Is it true that the more ecumenical we become the less Catholic we might become?

Since the ecumenical movement was really founded in Scotland, I’m concerned because the Catholic Church has recently closed the only seminary they had there.  Does this mean that the more “ecumenical” we become the less “Catholic” we might become?

In a logic text book, I think that would be called a “non sequitur” (the one does not follow from the other).

As you note, the World Missionary Conference that took place in 1910 in Edinburgh, Scotland, is generally considered to be the launch pad for what is today known as the ecumenical movement. Scotland, however, has by no means been the laboratory for that international  movement; it just happens to be where that meeting was held. So I don’t think there’s any cause-effect relationship between that Conference taking place in Scotland a hundred years ago and a Catholic seminary closing there today.

If we really understand the meaning of the word “ecumenical” and the word “catholic”, there is every reason to believe that becoming ecumenical will make us more catholic.

“Ecumenical” comes from the Greek word oikumene, referring to the whole inhabited earth. It was a secular term that the Church took over and invested with a spiritual content. In the Church’s usage, it referred to all the people in the known world living as members of a common household of faith.

And the word “catholic” means universal, i.e. the faith that is everywhere. When you set the meaning of those two words side-by-side, you see that they’re both describing a similar reality, namely, oneness in faith.

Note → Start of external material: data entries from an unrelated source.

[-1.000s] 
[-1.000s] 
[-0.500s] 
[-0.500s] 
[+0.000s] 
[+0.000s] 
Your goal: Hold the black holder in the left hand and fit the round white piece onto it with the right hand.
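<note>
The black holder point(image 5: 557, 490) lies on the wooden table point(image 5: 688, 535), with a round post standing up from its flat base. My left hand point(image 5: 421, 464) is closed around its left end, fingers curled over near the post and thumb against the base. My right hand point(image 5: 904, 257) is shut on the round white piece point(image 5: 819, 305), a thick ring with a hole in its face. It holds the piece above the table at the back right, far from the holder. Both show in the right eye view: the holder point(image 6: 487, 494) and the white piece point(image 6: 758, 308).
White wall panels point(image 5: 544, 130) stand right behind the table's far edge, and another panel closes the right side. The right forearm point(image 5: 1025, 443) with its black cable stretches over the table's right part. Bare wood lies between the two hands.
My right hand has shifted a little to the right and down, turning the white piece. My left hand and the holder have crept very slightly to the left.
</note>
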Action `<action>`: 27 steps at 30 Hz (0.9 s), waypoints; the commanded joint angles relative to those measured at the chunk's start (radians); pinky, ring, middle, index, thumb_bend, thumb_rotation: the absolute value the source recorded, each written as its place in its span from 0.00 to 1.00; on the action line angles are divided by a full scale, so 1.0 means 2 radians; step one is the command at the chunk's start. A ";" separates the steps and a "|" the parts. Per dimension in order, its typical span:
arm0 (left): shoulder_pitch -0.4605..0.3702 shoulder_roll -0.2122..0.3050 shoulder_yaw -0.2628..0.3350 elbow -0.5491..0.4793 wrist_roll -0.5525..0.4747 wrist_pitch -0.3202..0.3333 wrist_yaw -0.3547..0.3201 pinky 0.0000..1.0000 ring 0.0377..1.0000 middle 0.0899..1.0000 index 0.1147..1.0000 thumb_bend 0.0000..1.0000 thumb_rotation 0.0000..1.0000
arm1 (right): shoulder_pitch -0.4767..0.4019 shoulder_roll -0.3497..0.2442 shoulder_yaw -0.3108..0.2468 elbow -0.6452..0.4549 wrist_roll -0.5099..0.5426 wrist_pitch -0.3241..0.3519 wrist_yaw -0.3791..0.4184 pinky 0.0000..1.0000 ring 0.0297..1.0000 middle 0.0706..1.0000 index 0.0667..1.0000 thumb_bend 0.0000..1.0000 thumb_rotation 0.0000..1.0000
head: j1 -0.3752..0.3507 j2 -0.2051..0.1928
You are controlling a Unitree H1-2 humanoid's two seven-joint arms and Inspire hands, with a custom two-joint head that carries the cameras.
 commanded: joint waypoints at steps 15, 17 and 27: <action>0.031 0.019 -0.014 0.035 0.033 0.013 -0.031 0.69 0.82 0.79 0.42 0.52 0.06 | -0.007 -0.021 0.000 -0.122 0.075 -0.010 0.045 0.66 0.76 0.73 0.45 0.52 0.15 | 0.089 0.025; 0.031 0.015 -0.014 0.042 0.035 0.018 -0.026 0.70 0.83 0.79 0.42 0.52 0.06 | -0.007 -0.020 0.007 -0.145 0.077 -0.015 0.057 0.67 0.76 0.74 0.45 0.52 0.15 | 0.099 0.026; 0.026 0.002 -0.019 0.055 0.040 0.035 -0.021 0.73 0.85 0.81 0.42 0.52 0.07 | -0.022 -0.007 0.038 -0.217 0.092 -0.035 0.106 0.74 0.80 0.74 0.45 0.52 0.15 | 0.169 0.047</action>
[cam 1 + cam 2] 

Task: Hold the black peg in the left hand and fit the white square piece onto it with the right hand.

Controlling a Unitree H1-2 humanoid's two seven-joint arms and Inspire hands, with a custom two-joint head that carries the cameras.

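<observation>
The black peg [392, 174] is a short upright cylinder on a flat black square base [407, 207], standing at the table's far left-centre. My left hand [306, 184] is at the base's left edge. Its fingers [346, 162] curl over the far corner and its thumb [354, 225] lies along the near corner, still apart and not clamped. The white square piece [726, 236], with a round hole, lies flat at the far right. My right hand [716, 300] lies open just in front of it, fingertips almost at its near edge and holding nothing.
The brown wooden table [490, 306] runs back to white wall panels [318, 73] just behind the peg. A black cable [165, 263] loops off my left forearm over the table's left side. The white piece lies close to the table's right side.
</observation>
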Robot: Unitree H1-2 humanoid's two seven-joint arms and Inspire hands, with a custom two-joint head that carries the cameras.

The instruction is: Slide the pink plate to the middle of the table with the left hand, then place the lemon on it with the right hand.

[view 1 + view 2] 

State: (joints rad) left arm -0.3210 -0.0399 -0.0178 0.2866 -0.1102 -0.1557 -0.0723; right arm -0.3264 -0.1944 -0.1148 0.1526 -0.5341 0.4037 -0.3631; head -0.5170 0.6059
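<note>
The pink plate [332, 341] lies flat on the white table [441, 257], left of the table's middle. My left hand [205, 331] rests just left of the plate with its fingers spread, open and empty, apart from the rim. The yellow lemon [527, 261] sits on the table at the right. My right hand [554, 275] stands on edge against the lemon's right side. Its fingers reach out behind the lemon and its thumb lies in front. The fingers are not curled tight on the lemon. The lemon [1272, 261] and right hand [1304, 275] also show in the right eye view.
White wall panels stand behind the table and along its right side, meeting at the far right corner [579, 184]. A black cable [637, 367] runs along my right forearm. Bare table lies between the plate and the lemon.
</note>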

Being Catholic today means being ecumenical, being committed to seeking unity in faith, sacraments, leadership, and mission. The more Christians of every stripe become enriched in their own tradition with what the Holy Spirit has been doing in other traditions of Christian faith, the more catholic they’re all becoming, i.e. the more their particular faith understanding and practice is reflecting the faith and practice that is everywhere or universal. In other words, catholic.